Jake Martin is a fictional character on the long-running American daytime drama, All My Children. Since the character's on-screen birth in 1979, he has been portrayed by several actors: Michael Scalera, Michael Brainard, Michael Lowry, J. Eddie Peck and Ricky Paull Goldin, who took over the role on April 30, 2008, until the series finale on September 23, 2011.

Storylines
Jake, originally known as Joey, is the late-in-life son born to Joe Martin and his second wife, Ruth, who is a nurse. He  fell in love with Emily Ann Sago, the daughter of reformed prostitute Estelle LaTour. Although the two marry against Joe's and Ruth's wishes, their love wasn't meant to last. Emily Ann becomes pregnant shortly after they married but later miscarries the child. When Emily Ann discovers that sadistic pimp Billy Clyde Tuggle was actually her birth father, she becomes mentally unhinged. After trying to help her the best he could, Joey divorces her after she is institutionalized. Soon after, Joey leaves for medical school in 1991.

Joey returns to Pine Valley in 1996, now known as Jake. Having dropped out of medical school, he becomes a handyman. He marries Gillian Andrassy in 2000, but the two divorce the next year, and Gillian miscarries their baby in February 2001. For a time, Jake is believed to be the father of Liza Colby's daughter, Colby Chandler, though this is proven untrue.
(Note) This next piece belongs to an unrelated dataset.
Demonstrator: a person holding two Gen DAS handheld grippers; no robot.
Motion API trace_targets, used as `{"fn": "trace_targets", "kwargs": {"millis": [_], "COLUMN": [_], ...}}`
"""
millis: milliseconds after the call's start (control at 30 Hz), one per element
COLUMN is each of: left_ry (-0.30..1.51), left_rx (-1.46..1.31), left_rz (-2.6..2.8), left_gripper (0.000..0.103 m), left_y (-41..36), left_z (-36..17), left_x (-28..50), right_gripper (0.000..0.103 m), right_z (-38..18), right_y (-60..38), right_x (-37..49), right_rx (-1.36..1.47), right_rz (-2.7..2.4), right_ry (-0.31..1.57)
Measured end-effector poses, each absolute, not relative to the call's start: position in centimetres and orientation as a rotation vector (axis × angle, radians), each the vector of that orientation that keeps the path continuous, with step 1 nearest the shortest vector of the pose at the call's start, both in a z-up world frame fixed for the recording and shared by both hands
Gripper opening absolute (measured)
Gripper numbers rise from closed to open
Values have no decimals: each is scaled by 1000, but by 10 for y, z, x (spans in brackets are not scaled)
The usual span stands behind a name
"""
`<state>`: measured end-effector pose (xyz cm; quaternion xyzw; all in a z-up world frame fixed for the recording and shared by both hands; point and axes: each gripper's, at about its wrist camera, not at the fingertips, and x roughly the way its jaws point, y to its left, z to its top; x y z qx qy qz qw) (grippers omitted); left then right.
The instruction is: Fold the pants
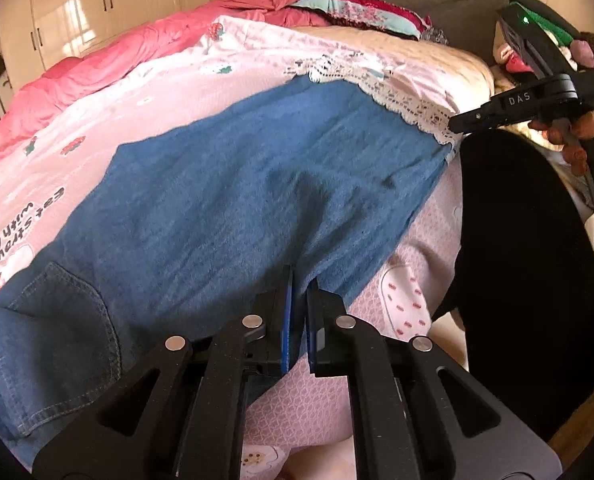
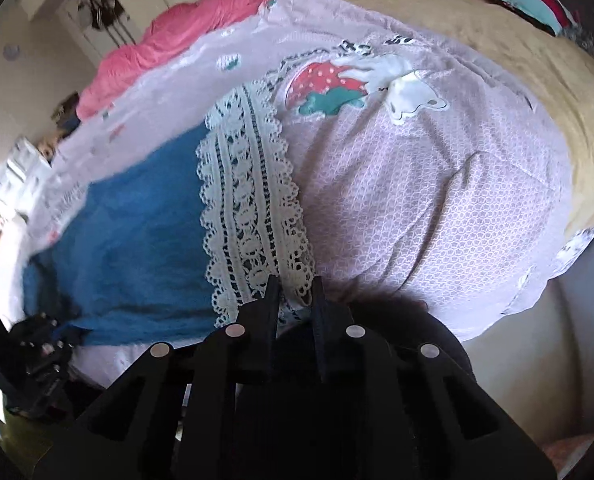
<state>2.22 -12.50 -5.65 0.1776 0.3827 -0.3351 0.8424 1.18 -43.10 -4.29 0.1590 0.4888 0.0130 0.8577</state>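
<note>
Blue denim pants (image 1: 225, 196) with a white lace hem (image 1: 401, 100) lie flat across a pink strawberry-print bedspread (image 1: 145, 92). My left gripper (image 1: 301, 280) is shut on the near edge of the pants, about mid-length. My right gripper (image 1: 457, 124) shows in the left wrist view at the lace hem corner. In the right wrist view the right gripper (image 2: 295, 286) pinches the lace hem (image 2: 249, 200) at its near edge, with the blue pants (image 2: 137, 240) stretching away to the left.
A pink quilt (image 1: 97, 60) and a pile of colourful clothes (image 1: 357, 12) lie at the far side of the bed. White cupboards (image 1: 97, 4) stand behind. A dark round shape (image 1: 529, 280) fills the right of the left view. A beige sheet (image 2: 517, 60) lies beyond the bedspread.
</note>
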Motion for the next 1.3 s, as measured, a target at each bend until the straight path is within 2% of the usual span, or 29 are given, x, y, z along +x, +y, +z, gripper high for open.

Jake becomes involved with Greenlee Smythe and falls in love with her. Greenlee falls in love with Jake too, but at the same time still loves Leo. After his relationship with Greenlee ends he becomes involved with Mia Saunders, but he eventually became engaged and marries fellow doctor Cara Castillo. He restarts up his medical career before leaving Pine Valley in 2003. In August 2007, he calls his nephew, Jamie Martin, for help in Africa with AIDS patients.

Months later, Jake Martin was being held hostage in Darfur and Zach Slater sent Aidan Devane to bring Jake back. Once out of harm's way, they returned safely to Pine Valley. Although Jake expressed plans to return to Sudan, big brother Tad convinced him to stay. Jake began working at the hospital with Joe, and reconnected with Angie Hubbard. He also renewed a bond with Dr. Frankie Hubbard, who considers him his mentor and who Jake considers the little brother he never had. Jake performed a miracle by saving Ian Slater's life after both Zach and Kendall thought he was dead.

Jake started a relationship with Amanda Dillon, even though they both kept it mostly physical. When Jake met Taylor Thompson, an Iraq war veteran, his relationship with Amanda became more distant, and as a result, Amanda broke up with him. Later, Jake broke up with Taylor when her fiancé, Brot Monroe, was discovered to be alive. Meanwhile, Jake found out that Amanda was pregnant with either JR Chandler or David Hayward's baby. Jake gives her the prenatal care needed, as well as a place to stay when she is kicked out of her own place. When Amanda figures out that David is the father of the baby from a sonogram, Jake helps keep David away in order to protect Amanda's baby from David's influence. In doing so, Jake truly falls in love with Amanda, and they got married on June 11, 2009 by Tad. On their honeymoon, Amanda gives birth to a baby boy.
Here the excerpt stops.